Architecture
Why not RAG?
JanusLM builds on the LLM Wiki approach — a knowledge management system where the AI agent compiles, structures, and maintains knowledge at ingest time, rather than re-deriving it from raw chunks on every query.
Traditional RAG vs. LLM Wiki

| Traditional RAG | LLM Wiki approach | |
|---|---|---|
| Knowledge | Re-derived from scratch on every query | Compiled once at ingest, kept current over time |
| Retrieval unit | Raw document chunks | Structured, interlinked wiki pages |
| Cross-refs | Constructed at query time, if at all | Pre-built during ingest — entities and concepts linked |
| Contradictions | May surface at query time, often missed | Detected and flagged at ingest time |
| Accumulation | None — each query starts from zero | Compounding — every new source enriches the whole wiki |
Agent restructuring
A single instruction file with all wiki workflows baked in. The agent was a dedicated “wiki maintainer” and nothing else.
Lean instructions define a general-purpose agent with KB access. Heavy wiki workflows live in a /maintainer skill, loaded only when needed. Other skills (docx, pptx, frontend…) slot in the same way.
Architecture diagram — agent + skill + KB structure

Deterministic + semantic architecture
JanusLM draws a clear line between what the agent does and what Python scripts do.
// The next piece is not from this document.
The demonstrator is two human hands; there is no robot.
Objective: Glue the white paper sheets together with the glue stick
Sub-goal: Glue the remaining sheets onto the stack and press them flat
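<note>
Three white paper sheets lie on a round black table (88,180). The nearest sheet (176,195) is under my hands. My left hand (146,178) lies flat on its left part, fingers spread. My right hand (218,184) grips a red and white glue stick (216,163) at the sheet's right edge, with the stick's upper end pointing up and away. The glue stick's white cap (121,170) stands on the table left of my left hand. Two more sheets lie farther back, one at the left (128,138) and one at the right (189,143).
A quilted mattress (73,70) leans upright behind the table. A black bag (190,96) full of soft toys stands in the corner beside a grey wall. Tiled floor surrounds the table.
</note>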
Structural operations — scaffolding pages, validating frontmatter, counting terms, scanning for wikilinks, tracking queue state — are handled by deterministic tools that produce the same output every time. Semantic operations — reading documents, understanding meaning, finding correlations, writing content — are handled by the agent.
The two layers reinforce each other. The agent can't forget to check for broken links because a script does it mechanically. The script can't understand whether a document belongs to a project because that requires reasoning. Neither layer works alone; together they cover each other's blind spots.
try it
“What do we know about RAG across all projects?”
Every Python tool in tools/ follows the same contract: reads files, produces JSON or a table to stdout, never calls an API, never modifies wiki content directly. The agent orchestrates the tools through skill-defined workflows.
Mandatory tagging system
Every ingested document receives a mandatory project tag (e.g. project-alpha, ai-strategy, client-onboarding). The agent proactively asks for it before every ingest — no document enters without a domain.
How tags propagate
- The source page receives the project tag
- Every entity page touched gets the tag added (without removing existing tags)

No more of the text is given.